John Kass (born June 25, 1956) is an American columnist and former editorial board member for the Chicago Tribune and radio broadcaster. Until summer 2020, his opinion pieces regularly appeared on page 2 of the main news section of the Tribune, instead of on the opinion/editorial pages; this is the spot formerly occupied by Mike Royko.

==Early life and education==
His Tribune biography reports Kass as the son of a Greek immigrant grocer. Kass was born on the South Side of Chicago, and grew up there and in the Chicago suburb of Oak Lawn. He graduated from Harold L. Richards High School in the class of 1974, and was a member of the varsity football team and the yearbook staff. He studied film at Columbia College in Chicago and worked on the student newspaper, though he never graduated.

==Career==
Kass worked as an intern and later a reporter at the Daily Calumet, and worked from 1980 to June 2021 for the Tribune. He regularly covered political topics for the newspaper. His columns are syndicated by Tribune Content Agency. Kass also writes about lighter topics, particularly beer can chicken.

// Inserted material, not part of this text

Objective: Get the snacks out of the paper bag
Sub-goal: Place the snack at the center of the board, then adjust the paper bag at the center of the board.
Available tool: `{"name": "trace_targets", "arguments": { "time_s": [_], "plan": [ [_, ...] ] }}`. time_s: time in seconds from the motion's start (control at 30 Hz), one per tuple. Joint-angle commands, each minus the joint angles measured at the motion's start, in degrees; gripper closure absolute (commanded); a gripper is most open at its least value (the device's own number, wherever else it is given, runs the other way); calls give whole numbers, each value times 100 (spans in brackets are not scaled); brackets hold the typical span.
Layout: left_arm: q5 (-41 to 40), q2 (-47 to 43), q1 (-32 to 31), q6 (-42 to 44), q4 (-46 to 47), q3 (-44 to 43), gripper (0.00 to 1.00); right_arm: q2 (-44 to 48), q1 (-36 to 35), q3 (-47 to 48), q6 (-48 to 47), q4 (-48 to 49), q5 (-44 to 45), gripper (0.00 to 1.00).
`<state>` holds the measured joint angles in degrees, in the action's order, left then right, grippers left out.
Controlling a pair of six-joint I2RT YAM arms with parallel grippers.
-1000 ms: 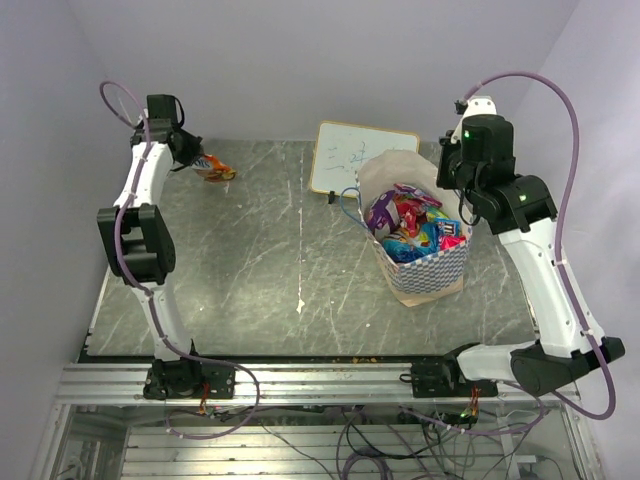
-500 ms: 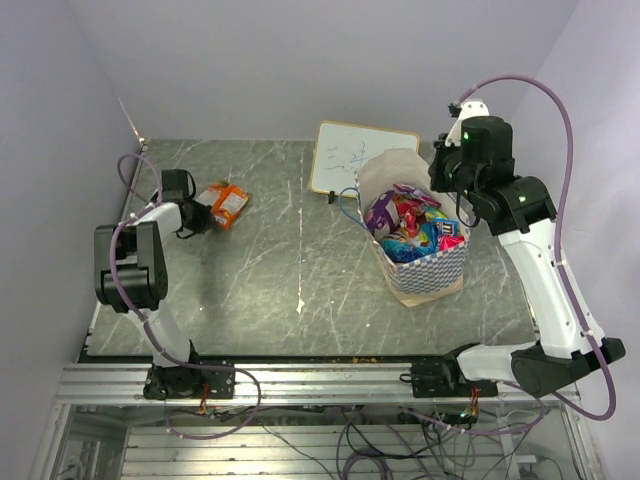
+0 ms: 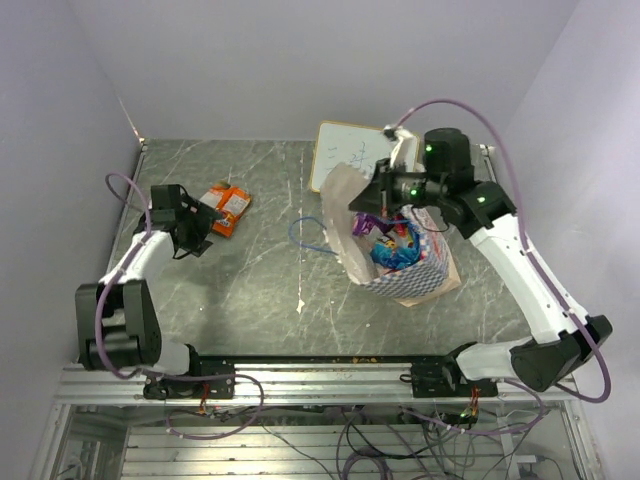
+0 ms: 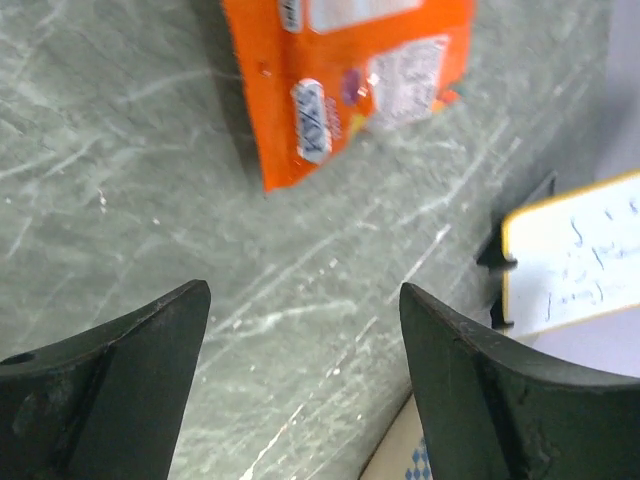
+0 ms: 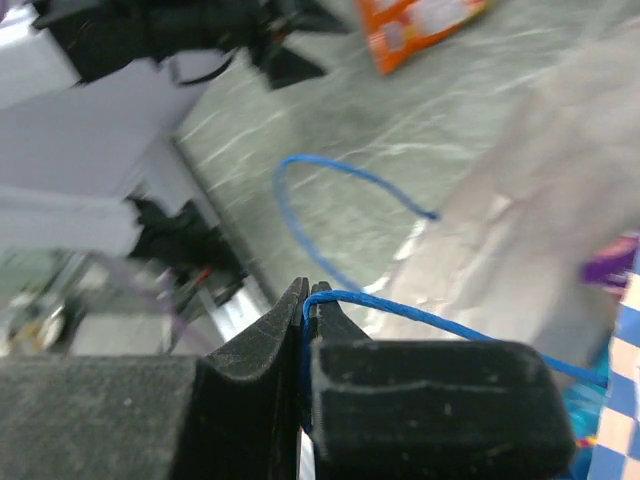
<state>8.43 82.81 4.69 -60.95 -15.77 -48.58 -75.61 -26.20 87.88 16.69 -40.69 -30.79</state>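
Observation:
The paper bag (image 3: 415,275) leans to the left at centre right, its mouth pulled open. Several shiny snacks (image 3: 388,243) show inside it. My right gripper (image 3: 366,206) hangs over the bag's left rim, shut on one thin blue cord handle (image 5: 420,320); the pinch shows at the right gripper (image 5: 310,296) fingertips. The other cord handle (image 3: 305,238) loops loose over the table. One orange snack packet (image 3: 226,205) lies flat at the far left. My left gripper (image 3: 207,227) is open just beside it and touches nothing; the left gripper (image 4: 305,300) frames bare table below the orange packet (image 4: 350,70).
A white signboard (image 3: 345,152) stands on the table behind the bag and shows in the left wrist view as the signboard (image 4: 575,250). The grey marbled table (image 3: 270,280) stretches between the two arms. Purple walls close in on three sides.
My left gripper has opened and let go of the orange packet on the table. My right gripper has moved left over the bag, holding its cord handle, and the bag now tilts left.

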Motion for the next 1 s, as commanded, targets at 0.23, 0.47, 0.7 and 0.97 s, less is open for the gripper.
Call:
{"name": "trace_targets", "arguments": {
  "time_s": [0.23,0.47,0.7,0.97],
  "plan": [
    [692,-1580,-1401,1032,-456,-436,1,473,-1102,-346,24,-345,-923,100],
    [833,-1976,-2635,1243,-42,-465,4,1078,-1072,-226,-67,-1122,2740,100],
    [1252,-1546,-3174,1134,247,-691,0,974,-1076,-569,-160,-611,1462,100],
    [1563,-423,-3565,1953,-993,-2119,7,842,-1074,-331,-40,-510,1914,100]
  ]
}}
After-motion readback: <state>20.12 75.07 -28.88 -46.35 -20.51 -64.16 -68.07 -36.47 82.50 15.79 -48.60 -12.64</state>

Kass hosted, first with Jake Hartford and later Lauren Cohn, a weekday morning talk-radio program on Cumulus Media-owned WLS-AM. His last show was February 26, 2015.

In June 2021, Kass took the buyout offer at the Chicago Tribune, after 38 years at the paper.

==Family==
Kass married Betty Castela in Oak Lawn's St. Nicholas Greek Orthodox Church in 1986. They have twin sons and currently live in Saint John, Indiana.